Word for word, output the data, with none of its pictures.
------------
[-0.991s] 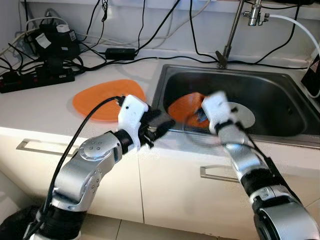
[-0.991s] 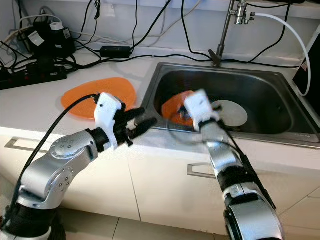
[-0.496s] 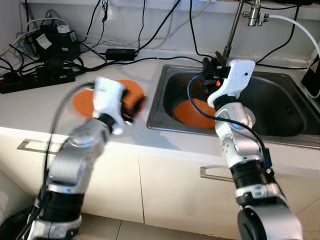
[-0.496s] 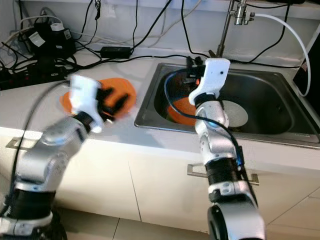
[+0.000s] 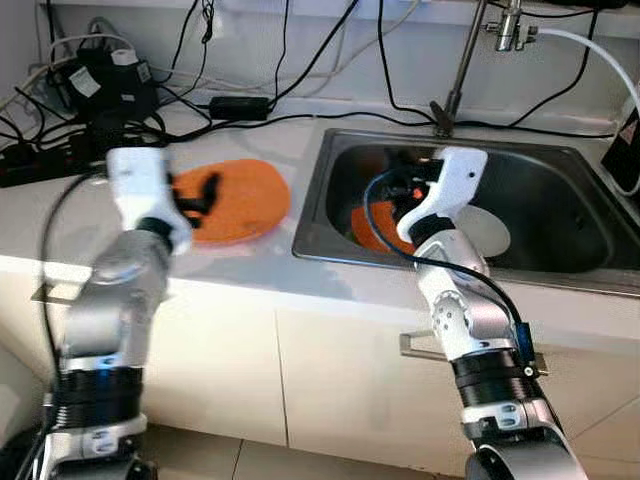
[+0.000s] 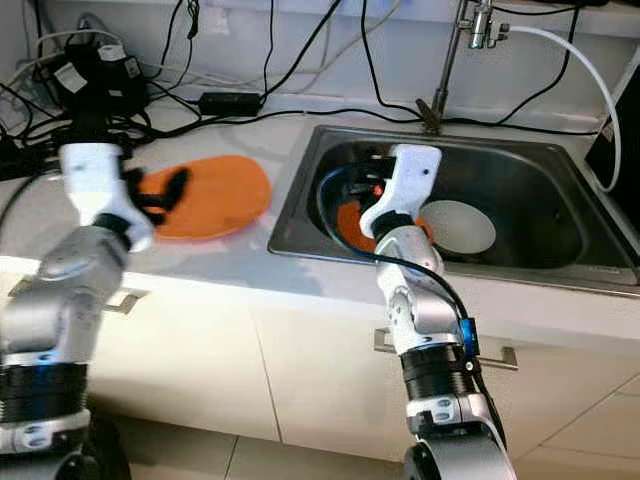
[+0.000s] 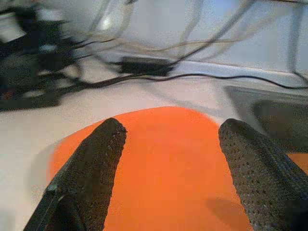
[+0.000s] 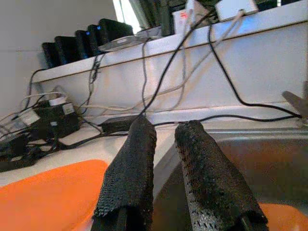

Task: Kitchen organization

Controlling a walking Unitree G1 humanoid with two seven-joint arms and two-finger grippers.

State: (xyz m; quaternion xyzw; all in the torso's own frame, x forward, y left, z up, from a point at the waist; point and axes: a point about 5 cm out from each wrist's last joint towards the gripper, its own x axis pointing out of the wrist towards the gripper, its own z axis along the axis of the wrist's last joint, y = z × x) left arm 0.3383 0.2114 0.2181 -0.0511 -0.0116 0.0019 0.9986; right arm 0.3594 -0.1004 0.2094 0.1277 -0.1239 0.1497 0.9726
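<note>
The left claw (image 7: 166, 168) hovers with fingers spread wide and empty over an orange mat (image 5: 240, 198) lying flat on the white table (image 5: 150, 250), just beside the steel sink (image 5: 330, 170). The right claw (image 8: 166, 185) is raised above the sink's near side, its fingers a narrow gap apart and holding nothing. Inside the sink lie a second orange mat (image 6: 350, 222) and a white plate (image 6: 458, 226).

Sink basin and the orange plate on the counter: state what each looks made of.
Sink basin: stainless steel by the look, brushed grey with soft reflections along its walls and rim. Orange plate on the white counter: probably plastic or melamine, judging by its even saturated colour and smooth, faintly glossy face; glazed ceramic cannot be ruled out. The left gripper hovers open above it.
</note>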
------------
* [EXPECTED OUTPUT]:
[-0.991s] 
[-0.991s] 
[-0.496s] 
[-0.496s] 
[+0.000s] 
[+0.000s] 
[+0.000s] 
[+0.000s] 

Task: Kitchen organization

Controlling a walking Unitree G1 humanoid with two seven-joint arms and two-finger grippers.

State: (xyz m; quaternion xyzw; all in the torso's own frame, x forward, y left, z up, from a point at the waist; point and axes: a point about 5 cm out from each wrist's last joint towards the gripper, its own x axis pointing out of the wrist towards the gripper, its own z axis along the axis of the wrist's last joint, y = z × x) left arm 0.3383 0.2114 0.2181 -0.0511 -0.0116 0.0019 0.9986; right arm 0.3594 -0.1004 0.2094 0.1277 -0.1239 0.1497 0.9726
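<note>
The left claw (image 7: 166, 168) hovers with fingers spread wide and empty over an orange mat (image 5: 240, 198) lying flat on the white table (image 5: 150, 250), just beside the steel sink (image 5: 330, 170). The right claw (image 8: 166, 185) is raised above the sink's near side, its fingers a narrow gap apart and holding nothing. Inside the sink lie a second orange mat (image 6: 350, 222) and a white plate (image 6: 458, 226).

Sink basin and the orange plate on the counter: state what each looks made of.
Sink basin: stainless steel by the look, brushed grey with soft reflections along its walls and rim. Orange plate on the white counter: probably plastic or melamine, judging by its even saturated colour and smooth, faintly glossy face; glazed ceramic cannot be ruled out. The left gripper hovers open above it.
</note>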

The exercise is done, with nothing left to add.